Décodage. Missives envoyées par les autorités anglaises aux parents pour signaler le surpoids ou l’obésité de leur enfant, les «fat letters» existent aussi en Suisse.
Mardi 29 novembre, sur les ondes de RTS La Première, un reportage consacré aux fat letters, ces lettres envoyées par les autorités anglaises pour rendre les parents attentifs au surpoids de leur enfant. «En Suisse, l’envoi d’une telle missive n’est pas à l’ordre du jour», apprenait-on. Une diététicienne du CHUV, spécialiste de l’obésité pédiatrique à l’Hôpital de l’enfance, confirmait: «On en est loin.» Vraiment? Pas tant que cela.
Des fat letters, Nadia, mère de deux enfants, en a reçu deux, il y a moins de dix ans, de la part du médecin scolaire. «Le mot «obèse» y figurait. Le médecin scolaire nous invitait à consulter notre médecin traitant», se souvient cette infirmière qui habite La Chaux-de-Fonds. «Mon fils a reçu un électrochoc.
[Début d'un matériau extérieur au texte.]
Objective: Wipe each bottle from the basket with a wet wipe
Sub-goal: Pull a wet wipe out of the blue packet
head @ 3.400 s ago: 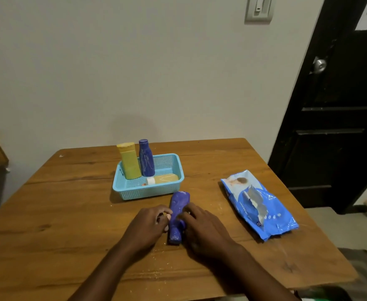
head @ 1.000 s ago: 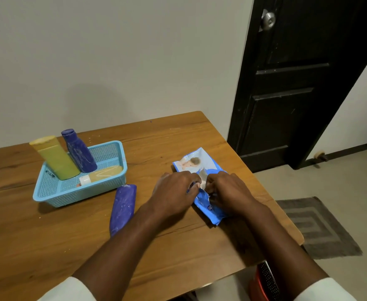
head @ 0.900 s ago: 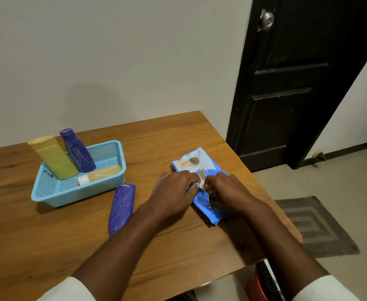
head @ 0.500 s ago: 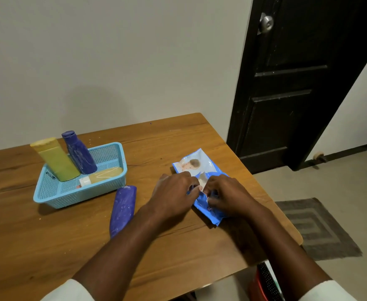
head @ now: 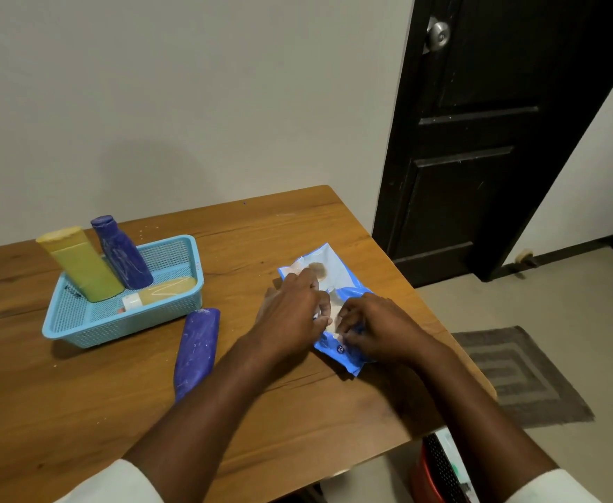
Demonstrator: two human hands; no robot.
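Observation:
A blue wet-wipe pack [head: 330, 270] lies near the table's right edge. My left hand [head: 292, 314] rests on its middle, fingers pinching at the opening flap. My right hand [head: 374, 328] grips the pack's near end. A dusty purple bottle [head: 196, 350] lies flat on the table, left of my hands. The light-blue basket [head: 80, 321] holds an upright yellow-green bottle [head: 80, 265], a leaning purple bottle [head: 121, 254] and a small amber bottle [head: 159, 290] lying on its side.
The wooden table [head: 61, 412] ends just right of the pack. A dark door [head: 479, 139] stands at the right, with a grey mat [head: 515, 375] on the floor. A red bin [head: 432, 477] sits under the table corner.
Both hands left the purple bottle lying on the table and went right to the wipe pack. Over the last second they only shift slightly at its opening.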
Il n’était pas gros du tout. Il avait une musculature importante. Les infirmières qui pesaient les enfants n’avaient tenu compte ni de la musculature ni de l’ossature. Elles ne faisaient pas un vrai BMI (Body Mass Index).»
Sujets sensibles
Médecin à la tête du Service de santé et promotion de la santé de La Chaux-de-Fonds, Souhaïl Latrèche bat sa coulpe et admet les maladresses des débuts, en 1995. Les missives envoyées aux parents d’élèves trop gros provoquaient de vives réactions: «Nous nous faisions réprimander. Les gens refusaient la lettre, nous téléphonaient.» Le médecin neuchâtelois, qui compte vingt et un ans d’expérience, constate qu’il y a deux domaines particulièrement «sensibles» lorsque l’on évoque la santé des enfants: l’hygiène et le poids.
«Les familles sont impliquées. C’est comme si elles avaient fait quelque chose de faux.» Par contre, elles réagissent bien moins vivement lorsque les jeunes fument, boivent ou ne mettent pas de préservatifs, car c’est à chaque fois un produit ou un comportement individuel qui est en cause.
Aujourd’hui, question fat letters, les choses ont changé et l’équipe médicale est devenue très prudente dans leur formulation. «Ce n’est pas facile, il faut choisir ses mots. Nous avons appris», explique le médecin neuchâtelois. La lettre commence par une entrée en matière très politiquement correcte:
«Nous nous permettons d’attirer votre attention sur la corpulence de votre enfant. Vous serez peut-être surpris de recevoir ce courrier, mais l’expérience montre qu’en matière de surcharge pondérale, plus vite on intervient, meilleurs sont les résultats à moyen et long terme.» Dix à 12% des élèves étaient en surpoids lorsque Souhaïl Latrèche, un des précurseurs en la matière en Suisse, a commencé à lutter contre les kilos en trop chez les enfants. La proportion est aujourd’hui passée à plus de 20%.
Pourtant, depuis août 2015, le service de santé scolaire n’envoie plus qu’une dizaine de lettres par année. Une nouvelle directive cantonale délègue en effet les contrôles médicaux des élèves aux médecins traitants. A eux de mettre des mots sur d’éventuels kilos en trop. C’est uniquement quand les familles esquivent cette visite obligatoire que le médecin scolaire les rattrape, ce qui représente 30 à 40 élèves par année.
Souhaïl Latrèche évoque également la bonne collaboration avec les enseignants, qui s’est développée au fil des années. «Ils font appel à moi lorsqu’ils remarquent qu’un élève est en surpoids. J’appelle les familles et nous discutons.» Il arrive également de plus en plus souvent que ce soient les parents qui le contactent, car le programme nommé éq’kilo, qu’il a mis sur pied en 2004, a gagné en notoriété.
Multidisciplinaire et familiale (diète, sport, psy), cette action thérapeutique dure neuf mois, soit une phase intensive de six mois suivie de rencontres régulières. «Au bout d’une année, 33% des enfants ont perdu du poids, 33% l’ont gardé et 33% ont repris des kilos. Le combat est rude. Nous sommes entourés de sucre, de graisse et d’un environnement défavorable au mouvement.»